Colonel Chabert is alive!”
“Is it by telling me such nonsense as that that you think you can make
me grave?” said she with a shout of laughter. But she was suddenly
quelled by the singular penetration of the fixed gaze which Derville
turned on her, seeming to read to the bottom of her soul.
“Madame,” he said with cold and piercing solemnity, “you know not the
extent of the danger that threatens you. I need say nothing of the
indisputable authenticity of the evidence nor of the fulness of proof
which testifies to the identity of Comte Chabert. I am not, as you
know, the man to take up a bad cause. If you resist our proceedings to
show that the certificate of death was false, you will lose that first
case, and that matter once settled, we shall gain every point.”
“What, then, do you wish to discuss with me?”
“Neither the Colonel nor yourself. Nor need I allude to the briefs
which clever advocates may draw up when armed with the curious facts
of this case, or the advantage they may derive from the letters you
received from your first husband before your marriage to your second.”
“It is false,” she cried, with the violence of a spoilt woman. “I
never had a letter from Comte Chabert; and if some one is pretending
to be the Colonel, it is some swindler, some returned convict, like
Coignard perhaps. It makes me shudder only to think of it. Can the
Colonel rise from the dead, monsieur? Bonaparte sent an aide-de-camp
to inquire for me on his death, and to this day I draw the pension of
three thousand francs granted to this widow by the Government. I have
been perfectly in the right to turn away all the Chaberts who have
ever come, as I shall all who may come.”
“Happily we are alone, madame. We can tell lies at our ease,” said he
coolly, and finding it amusing to lash up the Countess’ rage so as to
lead her to betray herself, by tactics familiar to lawyers, who are
accustomed to keep cool when their opponents or their clients are in a
passion. “Well, then, we must fight it out,” thought he, instantly
hitting on a plan to entrap her and show her her weakness.
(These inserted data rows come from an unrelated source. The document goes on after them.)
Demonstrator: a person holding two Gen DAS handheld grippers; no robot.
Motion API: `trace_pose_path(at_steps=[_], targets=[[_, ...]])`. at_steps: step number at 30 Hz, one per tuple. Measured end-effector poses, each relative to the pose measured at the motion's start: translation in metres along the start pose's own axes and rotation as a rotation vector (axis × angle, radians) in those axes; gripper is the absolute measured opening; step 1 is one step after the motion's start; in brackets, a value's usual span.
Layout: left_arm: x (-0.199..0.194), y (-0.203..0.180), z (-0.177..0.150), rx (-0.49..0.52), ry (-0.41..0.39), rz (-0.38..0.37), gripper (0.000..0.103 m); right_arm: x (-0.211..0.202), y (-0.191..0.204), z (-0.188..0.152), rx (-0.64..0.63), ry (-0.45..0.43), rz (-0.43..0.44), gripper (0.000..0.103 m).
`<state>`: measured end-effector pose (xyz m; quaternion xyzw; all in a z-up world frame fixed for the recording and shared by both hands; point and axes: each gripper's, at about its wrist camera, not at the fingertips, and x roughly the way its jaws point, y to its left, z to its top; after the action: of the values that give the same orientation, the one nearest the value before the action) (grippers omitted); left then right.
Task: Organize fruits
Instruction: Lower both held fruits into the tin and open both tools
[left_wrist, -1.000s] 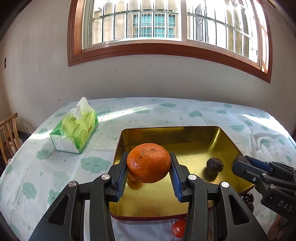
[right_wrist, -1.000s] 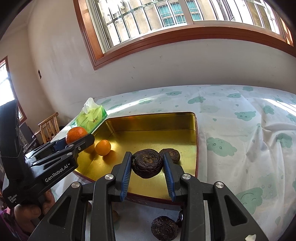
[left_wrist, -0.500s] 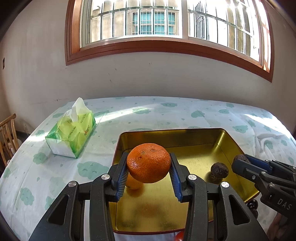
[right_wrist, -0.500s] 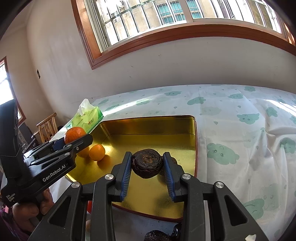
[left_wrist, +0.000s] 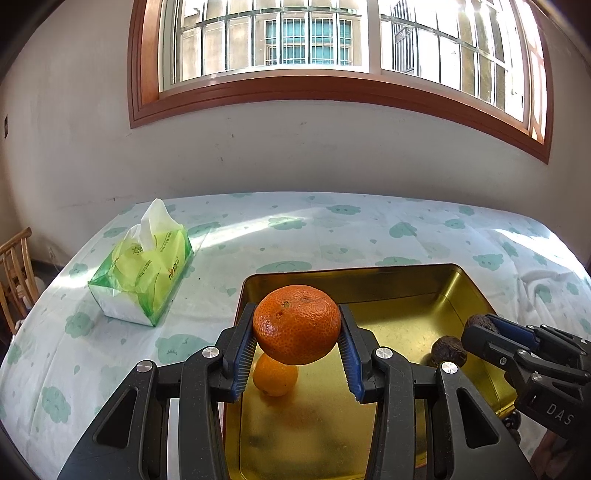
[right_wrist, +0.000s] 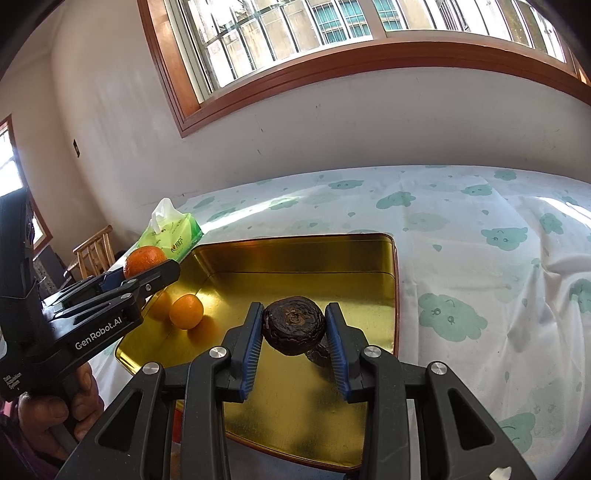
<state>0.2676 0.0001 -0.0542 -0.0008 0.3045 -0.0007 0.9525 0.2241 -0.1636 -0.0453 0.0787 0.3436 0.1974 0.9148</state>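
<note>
Showing person's hand (right_wrist: 55, 406) (right view only).

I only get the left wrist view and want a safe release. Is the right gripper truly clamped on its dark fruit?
Observer: Yes, the right gripper has both pads pressed on the dark wrinkled fruit, above the gold tray.
Operator: Anything beneath it?
Observer: A second dark fruit lies on the tray floor just behind and below, partly hidden.
Operator: The small orange, half hidden for me?
Observer: It sits near the tray's left wall, apart from both dark fruits.
</note>
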Motion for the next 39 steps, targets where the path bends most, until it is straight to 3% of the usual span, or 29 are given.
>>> trace_pose_path(at_steps=[39], targets=[[0.029, -0.008, 0.014, 0.046, 0.065, -0.012, 0.042, 0.029, -0.008, 0.015, 0.000, 0.024, 0.011, 0.032]])
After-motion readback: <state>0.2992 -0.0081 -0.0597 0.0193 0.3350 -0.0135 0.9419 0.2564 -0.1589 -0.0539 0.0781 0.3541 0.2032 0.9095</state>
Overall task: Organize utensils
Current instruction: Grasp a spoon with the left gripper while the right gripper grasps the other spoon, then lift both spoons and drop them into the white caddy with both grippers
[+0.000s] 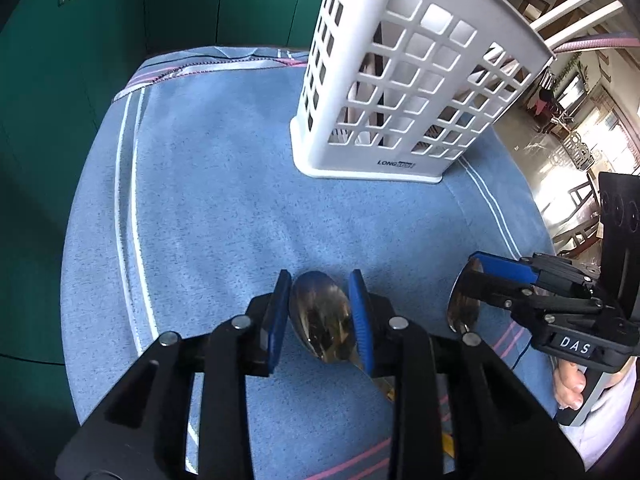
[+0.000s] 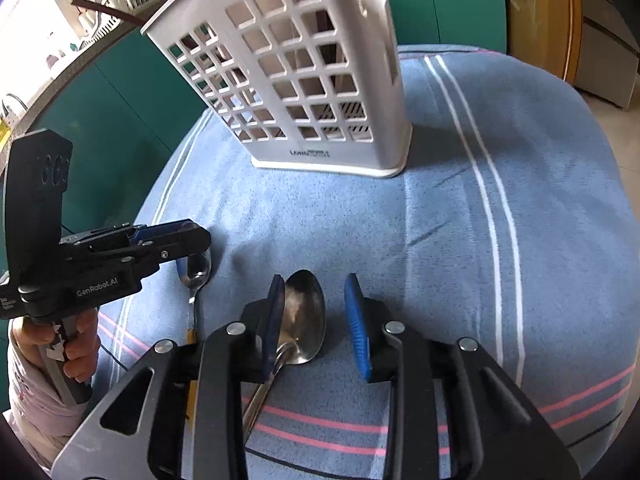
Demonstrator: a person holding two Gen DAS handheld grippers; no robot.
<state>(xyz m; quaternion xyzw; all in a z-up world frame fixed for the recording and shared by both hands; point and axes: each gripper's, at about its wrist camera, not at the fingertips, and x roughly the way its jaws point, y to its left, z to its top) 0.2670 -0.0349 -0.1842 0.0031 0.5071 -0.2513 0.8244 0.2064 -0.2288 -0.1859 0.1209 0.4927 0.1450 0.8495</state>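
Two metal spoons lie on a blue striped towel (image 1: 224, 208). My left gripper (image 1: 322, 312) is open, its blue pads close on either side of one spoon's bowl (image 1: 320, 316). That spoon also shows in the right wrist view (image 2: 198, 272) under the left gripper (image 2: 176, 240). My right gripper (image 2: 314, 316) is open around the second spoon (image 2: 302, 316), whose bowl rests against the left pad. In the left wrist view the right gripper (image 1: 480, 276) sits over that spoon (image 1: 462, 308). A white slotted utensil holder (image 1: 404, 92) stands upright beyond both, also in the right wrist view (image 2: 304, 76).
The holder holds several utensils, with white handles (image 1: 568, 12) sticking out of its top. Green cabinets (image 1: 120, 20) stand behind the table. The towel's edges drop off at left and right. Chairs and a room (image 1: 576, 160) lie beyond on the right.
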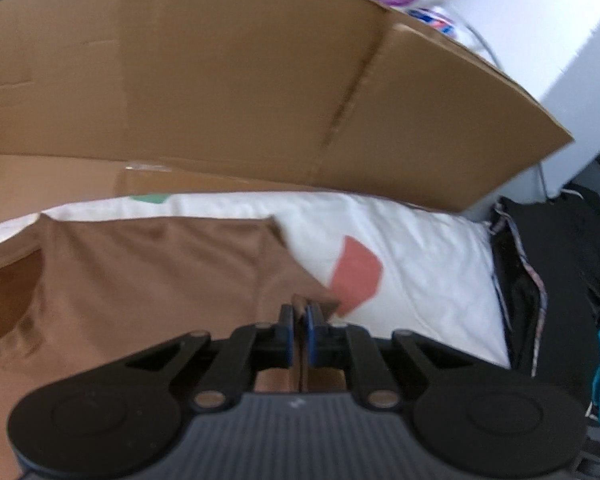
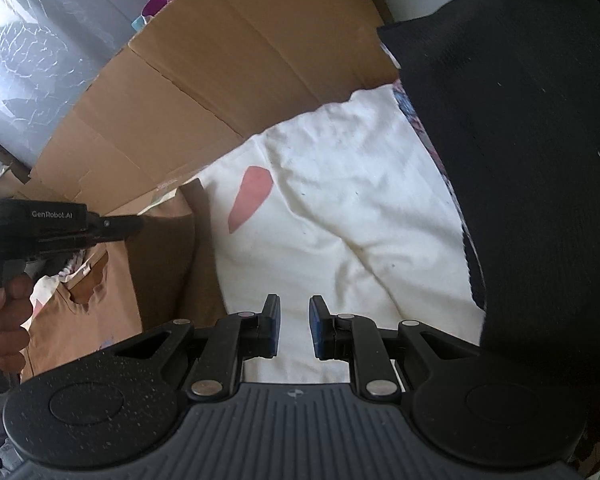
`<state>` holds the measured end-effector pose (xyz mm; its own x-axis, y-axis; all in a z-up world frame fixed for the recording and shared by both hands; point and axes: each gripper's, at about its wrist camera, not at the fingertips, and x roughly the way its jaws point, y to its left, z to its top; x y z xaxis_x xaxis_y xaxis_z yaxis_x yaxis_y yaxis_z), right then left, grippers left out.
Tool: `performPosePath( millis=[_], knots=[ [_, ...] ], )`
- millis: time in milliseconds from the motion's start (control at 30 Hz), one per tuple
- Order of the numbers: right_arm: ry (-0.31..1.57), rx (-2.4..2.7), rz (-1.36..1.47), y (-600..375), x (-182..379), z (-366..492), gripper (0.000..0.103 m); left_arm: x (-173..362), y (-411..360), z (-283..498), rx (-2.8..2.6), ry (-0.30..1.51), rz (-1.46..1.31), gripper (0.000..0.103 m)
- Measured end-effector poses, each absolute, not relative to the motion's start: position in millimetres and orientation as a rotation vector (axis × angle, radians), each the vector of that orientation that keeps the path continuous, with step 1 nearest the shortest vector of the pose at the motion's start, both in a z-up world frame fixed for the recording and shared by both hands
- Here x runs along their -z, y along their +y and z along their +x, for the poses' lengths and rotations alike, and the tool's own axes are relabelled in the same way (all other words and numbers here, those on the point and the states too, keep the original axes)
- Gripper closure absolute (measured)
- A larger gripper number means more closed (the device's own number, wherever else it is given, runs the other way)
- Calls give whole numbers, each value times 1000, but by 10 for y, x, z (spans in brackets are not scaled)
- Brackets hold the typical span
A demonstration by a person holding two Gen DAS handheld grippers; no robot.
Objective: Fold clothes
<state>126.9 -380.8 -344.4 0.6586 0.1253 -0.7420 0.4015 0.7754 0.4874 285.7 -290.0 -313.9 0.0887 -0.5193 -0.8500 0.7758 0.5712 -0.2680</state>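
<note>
White bedding (image 1: 412, 248) backed by cardboard (image 1: 220, 80), my left fingers (image 1: 299, 322) pinching brown garment (image 1: 160, 272) edge, my right fingers (image 2: 294, 330) spread, empty, garment off to their left.

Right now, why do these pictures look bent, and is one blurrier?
Left wrist view: fisheye bows the cardboard edge, motion blur softens the brown shirt. Right wrist view: sharper, same curving, glare on the plastic film.
</note>
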Motion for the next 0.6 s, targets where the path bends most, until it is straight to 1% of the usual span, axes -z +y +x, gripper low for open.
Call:
performPosePath(
  millis=[200, 600],
  knots=[
    [837, 176, 698, -3774, 3441, 1373, 87, 3150, -2648, 3134, 919, 1123, 238, 96],
    [846, 121, 648, -3550, 3399, 1672, 87, 3473, -2244, 3462, 801, 1162, 143, 96]
  ],
)
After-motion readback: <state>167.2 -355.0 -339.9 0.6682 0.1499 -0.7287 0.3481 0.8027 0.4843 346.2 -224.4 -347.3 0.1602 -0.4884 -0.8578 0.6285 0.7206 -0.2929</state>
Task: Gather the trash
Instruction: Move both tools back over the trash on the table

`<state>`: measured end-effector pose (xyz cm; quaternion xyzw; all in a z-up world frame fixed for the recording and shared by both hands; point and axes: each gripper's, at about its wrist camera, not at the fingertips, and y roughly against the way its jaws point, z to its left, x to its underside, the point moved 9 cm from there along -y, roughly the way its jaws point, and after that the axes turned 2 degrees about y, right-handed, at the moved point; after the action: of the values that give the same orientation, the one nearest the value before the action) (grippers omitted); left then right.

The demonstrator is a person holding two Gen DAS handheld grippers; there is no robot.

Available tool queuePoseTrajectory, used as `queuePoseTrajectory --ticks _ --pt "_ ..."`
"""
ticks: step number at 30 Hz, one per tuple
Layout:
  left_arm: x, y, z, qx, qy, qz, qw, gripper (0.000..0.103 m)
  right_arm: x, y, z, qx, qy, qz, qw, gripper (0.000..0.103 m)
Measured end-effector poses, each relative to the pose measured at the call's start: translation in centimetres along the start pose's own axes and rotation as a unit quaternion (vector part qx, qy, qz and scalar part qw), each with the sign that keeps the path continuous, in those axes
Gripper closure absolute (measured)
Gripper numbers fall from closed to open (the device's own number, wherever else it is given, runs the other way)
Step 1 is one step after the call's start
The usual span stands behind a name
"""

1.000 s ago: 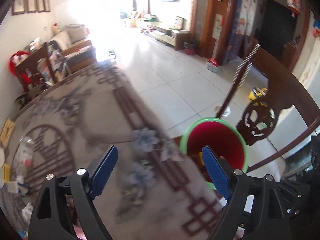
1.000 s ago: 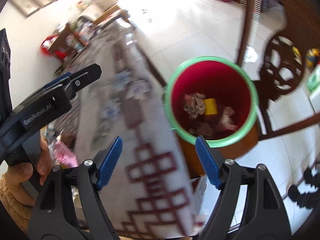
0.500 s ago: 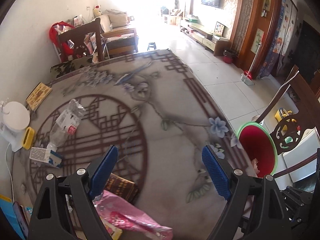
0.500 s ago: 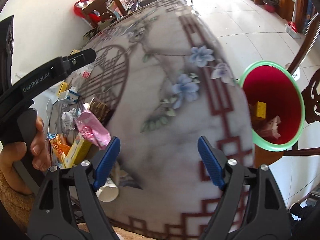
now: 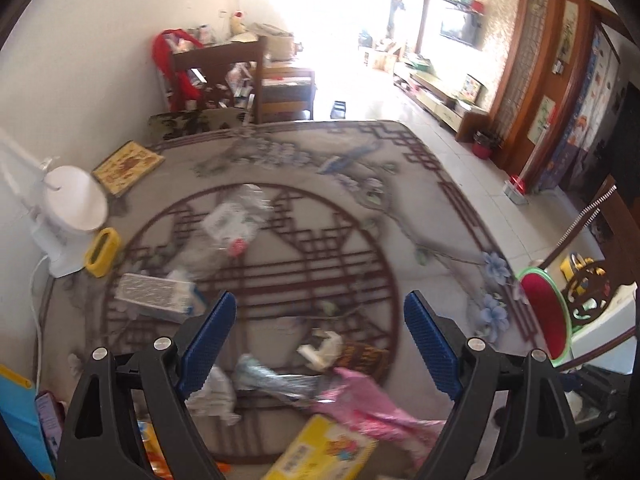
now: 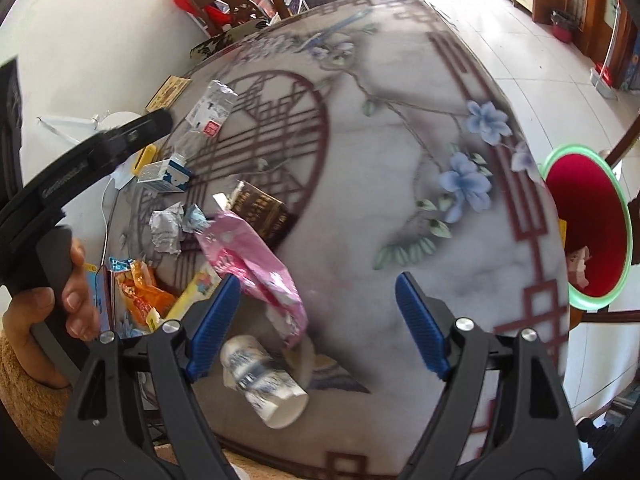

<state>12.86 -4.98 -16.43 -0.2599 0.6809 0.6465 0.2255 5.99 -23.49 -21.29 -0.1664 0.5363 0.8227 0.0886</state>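
Trash lies on the patterned table (image 6: 400,128): a pink wrapper (image 6: 252,264), a paper cup (image 6: 264,384) on its side, crumpled foil (image 6: 168,224), a brown packet (image 6: 260,210), a milk carton (image 6: 164,172), a crushed clear bottle (image 6: 208,108) and an orange snack bag (image 6: 140,296). The red bin with a green rim (image 6: 588,220) stands off the table's right edge and holds some trash. My left gripper (image 5: 320,336) is open and empty above the pink wrapper (image 5: 372,404) and a yellow box (image 5: 324,452). My right gripper (image 6: 316,320) is open and empty over the cup.
A white fan (image 5: 72,208), a yellow object (image 5: 102,252) and a framed picture (image 5: 128,166) sit at the table's left. Wooden chairs stand behind the table (image 5: 216,76) and beside the bin (image 5: 592,292). Tiled floor (image 5: 480,168) lies to the right.
Both grippers have swung from the bin back over the table toward the trash pile at the near left. Both stay open and empty.
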Motion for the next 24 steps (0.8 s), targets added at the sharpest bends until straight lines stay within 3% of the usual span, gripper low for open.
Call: queuePoseTrajectory --ticks 4,11,18,22,24 --pt "1.4 1.2 6.9 -0.042 0.036 -0.003 0.9985 0.021 -1.1 -1.0 2.2 0.005 0.017 0.0 1.0 0.025" --pt "6.6 1.4 16.5 -0.086 0.095 0.045 0.9908 0.021 -2.8 -6.1 7.4 0.005 0.065 0.036 0.997 0.025" --pt "8.8 1.4 20.7 -0.09 0.112 0.066 0.9874 0.021 -5.2 -11.6 10.4 0.052 0.111 0.063 0.99 0.025" --pt "7.8 0.4 21.1 -0.064 0.122 0.068 0.9881 0.021 -5.8 -13.6 10.7 0.1 0.162 0.078 0.979 0.025" --pt "6.9 -0.6 20.7 -0.052 0.129 0.065 0.9881 0.021 -5.6 -14.3 9.6 0.108 0.151 0.092 0.978 0.025"
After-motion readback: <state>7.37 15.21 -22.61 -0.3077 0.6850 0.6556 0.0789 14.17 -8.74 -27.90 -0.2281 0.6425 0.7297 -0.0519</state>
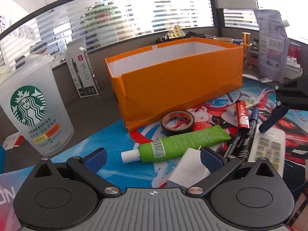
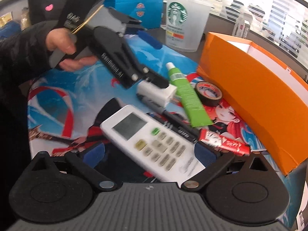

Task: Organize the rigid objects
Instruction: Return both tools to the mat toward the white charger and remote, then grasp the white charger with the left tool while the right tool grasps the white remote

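While the left gripper [image 1: 152, 158] gapes over a white plug adapter [image 1: 187, 170], the right gripper [image 2: 149, 152] straddles, wide open, a white remote control [image 2: 152, 144] near the orange cardboard box [image 2: 250, 88].

My left jaws stand wide over the printed mat [image 1: 107, 140]; bare mat lies open beneath my left pad, while the white charger [image 1: 187, 168] touches my right one; the green tube [image 1: 179, 144] lies slantwise just ahead, with the tape roll [image 1: 177, 122] behind it, barring a straight run to the orange box [image 1: 173, 82], whose open top is clear; the frosted cup [image 1: 36, 111] walls off the left; my right jaws also stand wide, the white remote [image 2: 154, 144] lying between them; the red stick [image 2: 223, 142] crowds my right pad; black markers [image 2: 173, 123] lie beyond the remote.
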Demonstrator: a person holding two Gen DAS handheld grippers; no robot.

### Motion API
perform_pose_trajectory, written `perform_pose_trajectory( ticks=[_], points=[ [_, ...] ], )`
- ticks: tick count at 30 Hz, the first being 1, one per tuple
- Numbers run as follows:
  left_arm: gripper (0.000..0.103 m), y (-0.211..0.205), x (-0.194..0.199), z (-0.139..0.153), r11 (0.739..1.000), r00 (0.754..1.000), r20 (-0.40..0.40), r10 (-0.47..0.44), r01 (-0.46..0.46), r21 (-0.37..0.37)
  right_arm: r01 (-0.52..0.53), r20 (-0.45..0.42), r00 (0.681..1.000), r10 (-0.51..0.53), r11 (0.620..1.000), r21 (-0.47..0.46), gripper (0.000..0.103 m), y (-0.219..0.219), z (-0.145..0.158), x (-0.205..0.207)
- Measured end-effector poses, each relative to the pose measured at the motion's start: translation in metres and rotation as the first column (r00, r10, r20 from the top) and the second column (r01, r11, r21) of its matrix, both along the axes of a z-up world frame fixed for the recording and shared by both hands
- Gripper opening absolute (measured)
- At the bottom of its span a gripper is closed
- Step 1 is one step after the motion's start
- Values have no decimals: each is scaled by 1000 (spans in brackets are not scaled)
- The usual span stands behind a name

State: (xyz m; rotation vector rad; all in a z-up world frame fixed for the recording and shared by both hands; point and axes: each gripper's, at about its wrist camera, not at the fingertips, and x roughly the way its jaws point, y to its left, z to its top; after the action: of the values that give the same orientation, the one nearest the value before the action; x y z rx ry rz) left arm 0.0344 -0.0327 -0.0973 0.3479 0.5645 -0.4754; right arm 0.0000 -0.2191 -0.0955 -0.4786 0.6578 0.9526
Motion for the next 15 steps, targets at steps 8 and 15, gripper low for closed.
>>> perform_pose_trajectory(
  ticks=[8,15],
  points=[
    [103,2,-1,-3,998,998,-31,-61,61,7,-54,-10,999,53,998,-23,101,2,1,11],
    [103,3,-5,-3,994,993,-53,-103,104,22,-124,-29,992,123,992,-33,103,2,1,23]
  ],
)
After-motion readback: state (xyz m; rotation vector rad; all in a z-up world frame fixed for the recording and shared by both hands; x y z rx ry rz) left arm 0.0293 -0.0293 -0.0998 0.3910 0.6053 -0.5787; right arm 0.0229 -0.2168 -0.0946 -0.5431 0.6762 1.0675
“The proof that you received the first letter, madame, is that it
contained some securities—”
“Oh, as to securities—that it certainly did not.”
“Then you received the letter,” said Derville, smiling. “You are
caught, madame, in the first snare laid for you by an attorney, and
you fancy you could fight against Justice–-”
The Countess colored, and then turned pale, hiding her face in her
hands. Then she shook off her shame, and retorted with the natural
impertinence of such women, “Since you are the so-called Chabert’s
attorney, be so good as to—”
“Madame,” said Derville, “I am at this moment as much your lawyer as I
am Colonel Chabert’s. Do you suppose I want to lose so valuable a
client as you are?—But you are not listening.”
“Nay, speak on, monsieur,” said she graciously.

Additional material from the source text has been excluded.